There are some rural areas within the Lower Mainland. Students working with communities in these areas are eligible for funding.

 

What is the Definition of a Community Partner?

The intention of the Remote Community Based Learning Fund is to enable students to work with organizations that bring value and are embedded within a remote, rural community.

Community partners are not defined based on their organization type. Non-profits, for-profits, government agencies and other organization types are all appropriate partners. The critical factor is that the projects students are completing will contribute to the local community in some way.

 

How do you assess students’ contribution to a local community?

For small local organizations or businesses, this will be simple to assess.

For larger government agencies or corporate entities it will be important to demonstrate:
how the student project or placement will bring value to the local community.
how it will enable student learning about this particular remote or rural context.

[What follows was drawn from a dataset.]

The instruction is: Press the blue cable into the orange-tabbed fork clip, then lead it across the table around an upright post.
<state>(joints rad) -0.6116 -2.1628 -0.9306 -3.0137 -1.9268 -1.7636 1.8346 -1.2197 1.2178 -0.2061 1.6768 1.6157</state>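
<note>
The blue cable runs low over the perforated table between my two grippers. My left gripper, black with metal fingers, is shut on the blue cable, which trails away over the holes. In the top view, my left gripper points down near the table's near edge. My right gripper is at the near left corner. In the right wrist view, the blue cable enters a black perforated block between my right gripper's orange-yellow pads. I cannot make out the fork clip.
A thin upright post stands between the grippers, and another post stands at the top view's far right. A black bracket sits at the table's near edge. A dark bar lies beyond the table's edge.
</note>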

It must be clear from the course learning objectives that there is a desire for students to learn about the community context as part of this experience.

 

Are We Able to Receive Multiple Years of Funding?

The Remote Community Based Learning Fund is not intended to be a permanent resource for courses that engage students in working with remote and rural communities. It is intended to be a short-term support over 1-3 years to enable faculty to:

  • build relationships with remote and rural community partners who offer robust learning opportunities for their students
  • understand the true costs associated with engaging with remote and rural communities in the context of a particular course
  • demonstrate the value of the remote and/or rural CBEL component of their course to decision-makers in their department or faculty.

In cases when courses do receive funding for three years, the Centre for Community Engaged Learning, and the Irving K. Barber Learning Centre will request that the faculty member meet with them at the conclusion of the third year of funding to discuss ongoing sustainability of the course.

This discussion will include consideration of:

  • the student and community partner experience over the three year period – for example is the student learning robust, and is there a clear benefit to the community?
  • what other funding sources, both internal and external to UBC might be available to support this engagement?
  • would there be value in advocating to decision-makers within the course’s home department or Faculty for ongoing financial support for the CBEL component?

 

What are the Funding Reporting Expectations?

All funding recipients have to report back to the Remote Community Based Learning Fund panel on students’ experience and the project that received funding. This includes, but is not limited to, providing any final student project outputs.

We are looking to demonstrate how funding this student project or placement has:

  • brought value to the local community.
  • enabled student learning about this particular remote or rural context.

Those who are awarded funds are required to report on the impact of this funding by the end of the funded term. All successful applicants are required to submit a copy of students’ final project deliverable to the Centre for Community Engaged Learning, e.g. posters, reports, videos, presentations, etc.